O yıllar birileri çıkıp da telefonların zamanla elde gezeceğini, cebe gireceğini, çalışması için parola ve şifre isteyeceğini söyleseydi; söyleyenlere akıl hastanesine gitmesi tavsiye edilirdi!
**
Postacılar mektupları çuvalda taşırdı. Yeri gelmişken, benim babam da postacı idi.
Mahalle aralarında misket oynayan çocuklar, PTT memuru amcalarını her gördüğünde “Bak postacı geliyor selam veriyor” türküsünü söyledikleri…
Bayramlıklarını giyip dolaşmak, büyüklerin ellerini öpmek için bayramı iple çeken, bayram gelmeden elbisesini giyip yatağa giren, giymediği ayakkabısını başının ucuna koyarak uyumaya çalışan ama heyecandan gözüne uyku girmeyen bugünün büyüklerinin o günleri unutması mümkün mü?
**
Bayramlarda insanlar birbirine resimli kartpostallar yollardı…

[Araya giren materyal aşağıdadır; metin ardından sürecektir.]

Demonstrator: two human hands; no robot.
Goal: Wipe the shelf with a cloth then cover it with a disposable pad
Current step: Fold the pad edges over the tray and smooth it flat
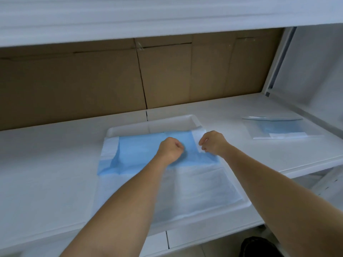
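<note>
A blue and white disposable pad [137, 151] lies partly unfolded over a white tray [154, 125] on the white shelf [46, 164]. Its near half shows the white side, its far half is folded back with the blue side up. My left hand [169, 147] is curled over the middle of the blue part and seems to pinch a fold. My right hand [211, 142] pinches the pad's white right edge. No cloth is visible.
An opened clear plastic package [284, 128] with a blue sheet inside lies on the shelf at the right. Brown cardboard [111, 76] lines the back. Another shelf board [148, 17] hangs close overhead, and a white post [278, 60] stands at the right.
</note>
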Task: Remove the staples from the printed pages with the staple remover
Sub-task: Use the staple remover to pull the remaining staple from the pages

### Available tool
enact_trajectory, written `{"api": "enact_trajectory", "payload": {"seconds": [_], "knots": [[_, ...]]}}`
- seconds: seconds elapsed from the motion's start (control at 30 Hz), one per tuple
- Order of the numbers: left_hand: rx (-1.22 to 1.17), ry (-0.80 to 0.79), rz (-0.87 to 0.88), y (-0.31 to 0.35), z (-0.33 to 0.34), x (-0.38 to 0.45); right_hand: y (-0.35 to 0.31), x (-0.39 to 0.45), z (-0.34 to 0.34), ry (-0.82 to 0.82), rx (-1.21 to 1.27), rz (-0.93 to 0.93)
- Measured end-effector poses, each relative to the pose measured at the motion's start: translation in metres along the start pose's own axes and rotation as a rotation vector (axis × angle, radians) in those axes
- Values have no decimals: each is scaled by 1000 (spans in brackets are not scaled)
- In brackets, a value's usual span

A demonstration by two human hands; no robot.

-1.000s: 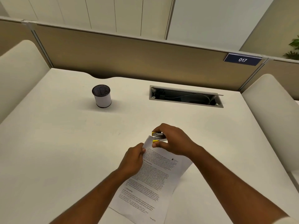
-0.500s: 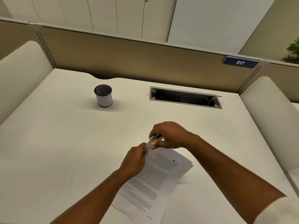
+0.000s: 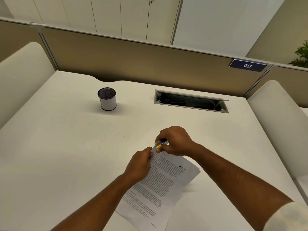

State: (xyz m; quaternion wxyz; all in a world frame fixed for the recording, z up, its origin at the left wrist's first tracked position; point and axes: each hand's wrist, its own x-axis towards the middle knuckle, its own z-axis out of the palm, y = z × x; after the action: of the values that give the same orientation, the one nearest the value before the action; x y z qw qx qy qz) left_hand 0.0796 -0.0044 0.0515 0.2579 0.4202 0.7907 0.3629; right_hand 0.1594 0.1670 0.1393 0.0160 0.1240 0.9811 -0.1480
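Observation:
The printed pages (image 3: 160,184) lie slanted on the white desk (image 3: 66,155), their top-left corner lifted. My left hand (image 3: 139,165) pinches that corner between thumb and fingers. My right hand (image 3: 175,141) grips a small staple remover (image 3: 160,144) with yellow and metal parts, its jaws at the same corner just above my left fingers. The staple itself is hidden by my fingers and the tool.
A white-and-black mesh pen cup (image 3: 107,99) stands at the back left of the desk. An open cable tray slot (image 3: 190,101) is set into the desk at the back right. A beige partition (image 3: 150,64) with a "017" label (image 3: 247,65) closes the far edge.
My right hand with the staple remover has turned and come down closer to the pinched corner. My left hand keeps its pinch. The view has shifted slightly downward.

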Motion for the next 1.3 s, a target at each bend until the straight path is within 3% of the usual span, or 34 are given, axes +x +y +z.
{"api": "enact_trajectory", "payload": {"seconds": [0.3, 0.67, 0.83, 1.17, 1.3], "knots": [[18, -5, -12, -1, -5, 4, 7, -6, 2, -118, 113, -15], [85, -12, 3, 8, -2, 11, 20, -10, 4, -97, 157, 32], [94, -29, 4, 10, -1, 13, 20, -9, 5, -50, 94, 28], [112, -32, -11, 11, 2, 20, 15, -12, 20, 224, -22, -26], [119, -40, -25, 8, 2, 18, 18, -12, 16, 119, 82, 3]]}}
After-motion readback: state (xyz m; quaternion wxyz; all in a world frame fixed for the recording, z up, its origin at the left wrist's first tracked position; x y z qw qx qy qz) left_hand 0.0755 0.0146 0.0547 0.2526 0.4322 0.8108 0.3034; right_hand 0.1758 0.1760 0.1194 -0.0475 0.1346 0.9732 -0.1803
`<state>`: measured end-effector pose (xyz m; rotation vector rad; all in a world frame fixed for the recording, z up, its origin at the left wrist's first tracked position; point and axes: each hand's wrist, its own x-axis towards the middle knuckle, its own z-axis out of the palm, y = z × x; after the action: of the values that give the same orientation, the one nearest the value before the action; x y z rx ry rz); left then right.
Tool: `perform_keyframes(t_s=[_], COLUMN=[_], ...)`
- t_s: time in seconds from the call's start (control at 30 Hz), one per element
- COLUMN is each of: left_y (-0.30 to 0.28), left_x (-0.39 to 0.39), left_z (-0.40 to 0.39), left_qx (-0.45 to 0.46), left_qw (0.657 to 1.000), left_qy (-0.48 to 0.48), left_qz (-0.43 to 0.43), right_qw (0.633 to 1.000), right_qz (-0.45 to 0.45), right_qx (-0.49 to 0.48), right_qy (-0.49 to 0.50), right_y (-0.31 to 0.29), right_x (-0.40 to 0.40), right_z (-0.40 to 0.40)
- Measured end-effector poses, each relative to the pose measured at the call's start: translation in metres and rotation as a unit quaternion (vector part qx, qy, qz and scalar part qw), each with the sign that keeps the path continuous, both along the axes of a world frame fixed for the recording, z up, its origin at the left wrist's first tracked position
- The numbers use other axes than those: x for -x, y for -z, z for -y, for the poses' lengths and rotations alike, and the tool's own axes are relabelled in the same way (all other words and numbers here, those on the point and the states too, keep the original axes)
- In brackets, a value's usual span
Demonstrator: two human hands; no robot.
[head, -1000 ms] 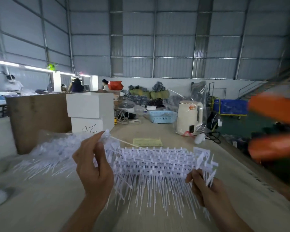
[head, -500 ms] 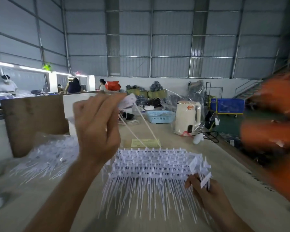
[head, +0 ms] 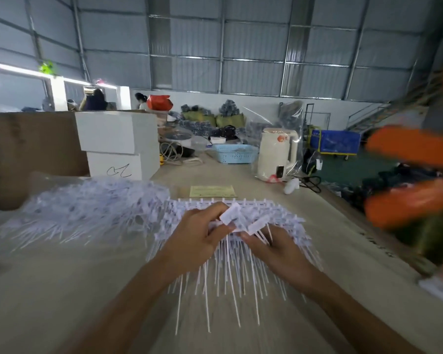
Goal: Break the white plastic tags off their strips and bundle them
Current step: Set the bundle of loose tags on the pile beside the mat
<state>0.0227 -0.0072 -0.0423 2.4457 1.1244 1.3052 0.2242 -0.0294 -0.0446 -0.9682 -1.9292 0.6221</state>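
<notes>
A stack of white plastic tag strips with long thin tails hanging toward me sits in front of me over the table. My left hand pinches a white tag at the stack's top middle. My right hand pinches another tag just right of it, fingers curled among the tails. The two hands are almost touching. A loose heap of white tags lies on clear plastic to the left.
Two stacked white boxes and a brown cardboard box stand at the back left. A yellow paper, a blue basket and a cream kettle sit further back. Blurred orange shapes fill the right edge.
My left hand has come down from head height to the top of the stack and now pinches a tag. My right hand has shifted left toward the middle.
</notes>
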Motion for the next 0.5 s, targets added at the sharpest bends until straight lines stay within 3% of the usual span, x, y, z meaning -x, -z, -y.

O yıllar deniz daha mavi, ormanlar daha canlı, insanlar vefalı idi…
Köylerde misafir odaları vardı, gelen yabancılar orada ağırlanırdı…
Komşuluk ilişkileri?
Parola ‘komşuda pişer’, şifre ‘bize de düşer’ idi…!
**
Sakızlardan çıkan ünlü artistlerin, futbolcuların fotoğraflarını en çok biriktiren, iyi misket oynayan, cebinde çok gazoz kapağı bulunduran, iyi futbol oynayan, plastik topu ve bilyeli tahta arabası olan, güzel yüzen, yöresel oyunları oynayan çocukların havası da bir başka olurdu!
**
İspanyol paça pantolon giyen, saçını uzatan gençler, bugün cep telefonunu koyduğu arka cebinde o yıllar horozlu ayna ve taraflı olduğu takımın renginde tarak taşırdı…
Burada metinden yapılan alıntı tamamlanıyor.